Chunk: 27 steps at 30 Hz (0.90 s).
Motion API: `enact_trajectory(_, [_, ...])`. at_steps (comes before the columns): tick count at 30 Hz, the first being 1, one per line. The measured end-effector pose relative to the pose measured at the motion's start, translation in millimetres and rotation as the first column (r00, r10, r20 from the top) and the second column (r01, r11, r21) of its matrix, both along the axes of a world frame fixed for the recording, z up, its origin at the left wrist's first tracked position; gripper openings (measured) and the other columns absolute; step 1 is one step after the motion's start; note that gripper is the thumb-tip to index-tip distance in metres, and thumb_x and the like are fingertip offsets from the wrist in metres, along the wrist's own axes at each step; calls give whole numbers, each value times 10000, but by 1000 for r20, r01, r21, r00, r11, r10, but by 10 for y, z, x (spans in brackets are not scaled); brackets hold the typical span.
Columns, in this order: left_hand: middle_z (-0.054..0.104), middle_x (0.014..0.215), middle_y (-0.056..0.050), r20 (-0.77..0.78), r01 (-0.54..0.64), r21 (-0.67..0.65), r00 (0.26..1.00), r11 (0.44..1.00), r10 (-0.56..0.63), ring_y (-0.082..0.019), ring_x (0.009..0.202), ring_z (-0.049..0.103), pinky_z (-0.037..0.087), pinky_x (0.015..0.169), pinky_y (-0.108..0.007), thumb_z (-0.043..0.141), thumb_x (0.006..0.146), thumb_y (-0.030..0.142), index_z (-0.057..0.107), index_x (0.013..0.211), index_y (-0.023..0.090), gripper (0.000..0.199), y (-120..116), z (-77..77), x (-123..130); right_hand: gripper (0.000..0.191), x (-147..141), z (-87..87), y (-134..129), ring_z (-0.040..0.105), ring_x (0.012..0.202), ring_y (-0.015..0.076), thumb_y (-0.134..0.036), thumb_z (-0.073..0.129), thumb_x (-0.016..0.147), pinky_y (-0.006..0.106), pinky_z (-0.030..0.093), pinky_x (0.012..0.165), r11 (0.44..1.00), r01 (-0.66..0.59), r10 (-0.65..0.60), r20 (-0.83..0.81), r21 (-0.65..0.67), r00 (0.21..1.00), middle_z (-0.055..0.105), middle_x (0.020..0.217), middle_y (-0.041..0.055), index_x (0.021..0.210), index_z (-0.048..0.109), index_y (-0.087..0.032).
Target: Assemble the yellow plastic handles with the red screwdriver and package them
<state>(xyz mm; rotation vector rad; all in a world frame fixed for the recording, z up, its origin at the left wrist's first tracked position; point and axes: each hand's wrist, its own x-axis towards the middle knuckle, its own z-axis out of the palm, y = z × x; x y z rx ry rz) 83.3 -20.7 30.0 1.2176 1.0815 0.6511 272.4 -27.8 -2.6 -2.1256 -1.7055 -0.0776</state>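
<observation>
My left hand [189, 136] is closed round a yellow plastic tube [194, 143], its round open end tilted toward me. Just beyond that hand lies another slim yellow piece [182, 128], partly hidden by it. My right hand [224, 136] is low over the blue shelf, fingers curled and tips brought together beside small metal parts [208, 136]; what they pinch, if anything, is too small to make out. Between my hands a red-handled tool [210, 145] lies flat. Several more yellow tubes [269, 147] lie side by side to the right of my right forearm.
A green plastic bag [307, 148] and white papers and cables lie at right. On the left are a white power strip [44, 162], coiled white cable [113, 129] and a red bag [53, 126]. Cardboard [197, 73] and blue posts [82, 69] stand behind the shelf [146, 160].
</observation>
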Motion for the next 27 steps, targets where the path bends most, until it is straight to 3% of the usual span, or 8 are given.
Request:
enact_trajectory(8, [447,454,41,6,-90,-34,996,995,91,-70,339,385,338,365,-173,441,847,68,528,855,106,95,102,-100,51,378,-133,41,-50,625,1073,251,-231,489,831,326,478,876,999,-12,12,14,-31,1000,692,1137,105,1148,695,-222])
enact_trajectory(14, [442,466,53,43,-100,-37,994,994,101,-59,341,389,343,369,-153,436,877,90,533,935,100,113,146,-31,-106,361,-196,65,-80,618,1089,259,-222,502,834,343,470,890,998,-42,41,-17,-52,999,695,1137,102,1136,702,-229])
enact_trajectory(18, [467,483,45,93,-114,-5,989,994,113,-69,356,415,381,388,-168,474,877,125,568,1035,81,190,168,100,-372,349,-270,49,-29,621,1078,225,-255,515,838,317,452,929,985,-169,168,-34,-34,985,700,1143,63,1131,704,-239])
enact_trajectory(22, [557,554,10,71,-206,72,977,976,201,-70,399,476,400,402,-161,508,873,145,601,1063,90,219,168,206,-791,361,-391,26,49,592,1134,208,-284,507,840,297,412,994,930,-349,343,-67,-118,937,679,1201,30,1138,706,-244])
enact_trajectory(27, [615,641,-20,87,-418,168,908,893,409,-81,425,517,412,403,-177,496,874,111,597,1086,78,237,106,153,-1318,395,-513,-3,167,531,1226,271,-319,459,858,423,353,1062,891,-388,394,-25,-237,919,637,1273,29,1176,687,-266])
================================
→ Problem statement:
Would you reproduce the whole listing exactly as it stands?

→ Task output:
Chunk: 27 steps at 30 Hz (0.90 s).
Motion API: `enact_trajectory(_, [_, ...])`. at_steps (comes before the columns): tick count at 30 Hz, the first being 1, one per line. The measured end-effector pose relative to the pose measured at the motion's start, translation in millimetres and rotation as the first column (r00, r10, r20 from the top) and the second column (r01, r11, r21) of its matrix, both along the axes of a world frame fixed for the recording, z up, its origin at the left wrist's first tracked position; gripper openings (measured) and the other columns absolute; step 1 is one step after the motion's start; note that gripper is the thumb-tip to index-tip distance in metres, and thumb_x and the like are fingertip offsets from the wrist in metres, along the wrist's own axes at each step; calls give whole numbers, each value times 10000, but by 1000 for r20, r01, r21, r00, r11, r10, but by 10 for y, z, x (spans in brackets are not scaled); brackets hold the typical span.
Columns, in this order: left_hand: middle_z (-0.054..0.104), middle_x (0.014..0.215), middle_y (-0.056..0.050), r20 (-0.77..0.78), r01 (-0.54..0.64), r21 (-0.67..0.65), r00 (0.26..1.00), r11 (0.44..1.00), r10 (-0.56..0.63), ring_y (-0.082..0.019), ring_x (0.009..0.202), ring_z (-0.049..0.103), pinky_z (-0.037..0.087), pinky_x (0.015..0.169), pinky_y (-0.108..0.007), thumb_z (-0.043..0.141), thumb_x (0.006..0.146), thumb_y (-0.030..0.142), index_z (-0.057..0.107), index_x (0.013..0.211), index_y (-0.023..0.090), gripper (0.000..0.199), y (-120..116), z (-77..77), x (-123..130); right_hand: gripper (0.000..0.191), x (-147..141), z (-87..87), y (-134..129), ring_z (-0.040..0.105), ring_x (0.012..0.202), ring_y (-0.015..0.076), thumb_y (-0.134..0.036), thumb_z (-0.073..0.129), thumb_x (-0.016..0.147), pinky_y (-0.006..0.106), pinky_z (-0.030..0.093), pinky_x (0.012..0.165), r11 (0.44..1.00), r01 (-0.66..0.59), r10 (-0.65..0.60), r20 (-0.83..0.81), r21 (-0.65..0.67), r00 (0.21..1.00), middle_z (-0.055..0.105), middle_x (0.020..0.217), middle_y (-0.041..0.055), index_x (0.021..0.210), index_z (-0.048..0.109), index_y (-0.087..0.032).
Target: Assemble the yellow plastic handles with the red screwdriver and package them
<state>(xyz mm; rotation vector rad; all in a world frame fixed for the recording, z up, its origin at the left wrist's first tracked position; point and axes: each hand's wrist, its own x-axis towards the middle knuckle, its own z-axis out of the palm, y = z × x; x y z rx ry rz) 83.3 -20.7 30.0 1.2176 1.0815 0.6511 272.4 -27.8 -2.6 -2.1256 -1.7055 -0.0776</state>
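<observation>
My left hand [189, 136] is closed round a yellow plastic tube [194, 143], its round open end tilted toward me. Just beyond that hand lies another slim yellow piece [182, 128], partly hidden by it. My right hand [224, 136] is low over the blue shelf, fingers curled and tips brought together beside small metal parts [208, 136]; what they pinch, if anything, is too small to make out. Between my hands a red-handled tool [210, 145] lies flat. Several more yellow tubes [269, 147] lie side by side to the right of my right forearm.
A green plastic bag [307, 148] and white papers and cables lie at right. On the left are a white power strip [44, 162], coiled white cable [113, 129] and a red bag [53, 126]. Cardboard [197, 73] and blue posts [82, 69] stand behind the shelf [146, 160].
</observation>
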Motion for the next 27 steps, targets where the path bends most, until it is straight to 3% of the usual span, or 8 are given.
Request:
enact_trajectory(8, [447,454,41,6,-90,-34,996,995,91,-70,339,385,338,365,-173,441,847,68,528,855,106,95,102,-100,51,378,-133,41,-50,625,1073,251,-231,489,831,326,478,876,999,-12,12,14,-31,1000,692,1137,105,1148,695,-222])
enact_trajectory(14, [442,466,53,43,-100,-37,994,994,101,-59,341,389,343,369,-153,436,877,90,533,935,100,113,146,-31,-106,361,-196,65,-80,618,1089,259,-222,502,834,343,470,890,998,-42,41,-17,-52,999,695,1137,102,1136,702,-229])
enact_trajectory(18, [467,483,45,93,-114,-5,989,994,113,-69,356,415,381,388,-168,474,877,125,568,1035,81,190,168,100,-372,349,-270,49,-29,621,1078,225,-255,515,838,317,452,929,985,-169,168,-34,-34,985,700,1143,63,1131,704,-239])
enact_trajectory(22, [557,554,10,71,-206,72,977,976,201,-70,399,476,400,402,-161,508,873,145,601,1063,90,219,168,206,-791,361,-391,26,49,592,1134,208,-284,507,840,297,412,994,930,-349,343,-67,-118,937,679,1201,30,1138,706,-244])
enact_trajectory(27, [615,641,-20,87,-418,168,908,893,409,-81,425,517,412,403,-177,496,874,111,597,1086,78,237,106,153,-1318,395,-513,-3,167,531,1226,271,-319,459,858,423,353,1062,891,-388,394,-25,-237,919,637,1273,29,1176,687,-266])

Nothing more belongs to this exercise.